I never plan an outing to chuckee cheese or anything only because with December birthdays we are likely to have a snowstorm and no one would be able to drive into town. (We live in a rural area)
 
We have 5 children, ages 8 - 28. (<--- Not a typo. :rotfl:)

Ages 1 - 5, we always had a family party at home with Grandparents, Aunts, Uncles, cousins.

Ages 6 - 10, we have kids parties with their friends/classmates... YMCA pool or sports parties, bowling, Chuck E. Cheese, mini golf, laser tag, etc., usually held on weekends. Then on their actual birthday, we have Grandparents over for dinner and cake.

Ages 10 - 15 - We still have Grandparents over for dinner and cake on their actual birthday. As for friends, the kids would choose 1, 2 or 3 of their closest friends for a sleepover, a day at a local amusement/water park or activity of their choice.

The girls had Sweet Sixteen parties, but after that, their friends might arrange for them to all meet at a restaurant, but we no longer had parties for their friends.

(Our boys are 8 & 11... do boys have Sweet Sixteen parties? :confused3)

Yep, this sounds like us. My oldest DS is 12 1/2, and for his last 2 parties we have gone to the paintball field. This gets pretty expensive, so we paid for the kids entry and a bit of paint, but then their gift to him was their presence and they paid for more paint if they wanted.
 
We've tried this every possibe way over the years.

At 2,3,4 since my children would usually have only a couple of friends who were normally family friends, we always just had one big combined party of friends and family at our house. The games would be kid games and the adults enjoyed watching and visiting.

Once the kids hit school age and began to have parties with many friends, we tried different ways of seperating the celebrations. My favorite way to split it up is to have family for a meal on the actual birthday and then the friend party on a convienent (weekend) day. The absolute best is when the birthday falls on the weekend and we can have family over for brunch. The birthday child is excited to have people over to celebrate first thing in the morning, brunch is very inexpensive, and people tend to move on fairly quickly as they have things to do. We can then move on to preparing for the friend party in the afternoon/evening. If the birthday is a weekday, then we normally have family meet us at a restaurant for a birthday dinner.
 
Ages 1-3 we just did family parties for DS. But that included about 14 adults and no kids.

Age 4 he wanted a party with his cousins so we had a small sleepover party at the lake house. We also had dinner with a few relatives but not the entire group.

Age 5 he really wanted a party at home with his classmates from daycare. He had already been to several of their parties. So we invited the whole class (10 kids) and one other child. EVERYONE came and 3 brought siblings. We had 14 kids!! On his actual birthday DH, my Mom, DS and I went to a pizza restaurant with DS's best friend who has the same birthday and his parents.
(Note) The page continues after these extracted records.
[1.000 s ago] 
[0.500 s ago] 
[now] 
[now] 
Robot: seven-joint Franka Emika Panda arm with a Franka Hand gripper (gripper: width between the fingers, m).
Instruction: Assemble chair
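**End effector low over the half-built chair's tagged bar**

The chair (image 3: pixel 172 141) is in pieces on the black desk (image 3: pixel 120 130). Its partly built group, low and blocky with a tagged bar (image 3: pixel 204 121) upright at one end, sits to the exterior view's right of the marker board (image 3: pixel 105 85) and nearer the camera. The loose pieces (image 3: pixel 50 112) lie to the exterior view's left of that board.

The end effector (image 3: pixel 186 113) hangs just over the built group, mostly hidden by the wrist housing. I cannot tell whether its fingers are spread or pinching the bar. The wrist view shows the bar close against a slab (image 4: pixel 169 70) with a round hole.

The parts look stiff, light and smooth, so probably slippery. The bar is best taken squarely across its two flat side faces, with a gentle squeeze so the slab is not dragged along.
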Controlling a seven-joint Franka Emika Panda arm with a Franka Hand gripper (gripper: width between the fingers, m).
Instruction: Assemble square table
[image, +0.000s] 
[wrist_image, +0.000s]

For every birthday we've also taken in cupcakes to daycare and in some cases treat bags.

Not sure what we'll do next year when DS is in Kindergarten. It will NOT be at home again though :sad2:.
 
Unless your child is asking for the kid party, I'd wait a couple of years. Once you start with big birthday parties it's hard not to have one every year. We did those between the ages of 4/5 and 8. Now we have a couple of friends over for a sleepover. We sometimes have grandparents over for cake and ice cream on a different day.
 
Thank you all SO much for all the different ways and ideas! DD is asking to have her friend and cousin come over and have "a princess party," (she went to the friend's similar party in the summer). We're thinking of having a small "princess tea party" or something (pretty much just a playdate with cake) for the 3 girls (and our youngest of course), and then having dinner at our house for the family that night. Hopefully that will work?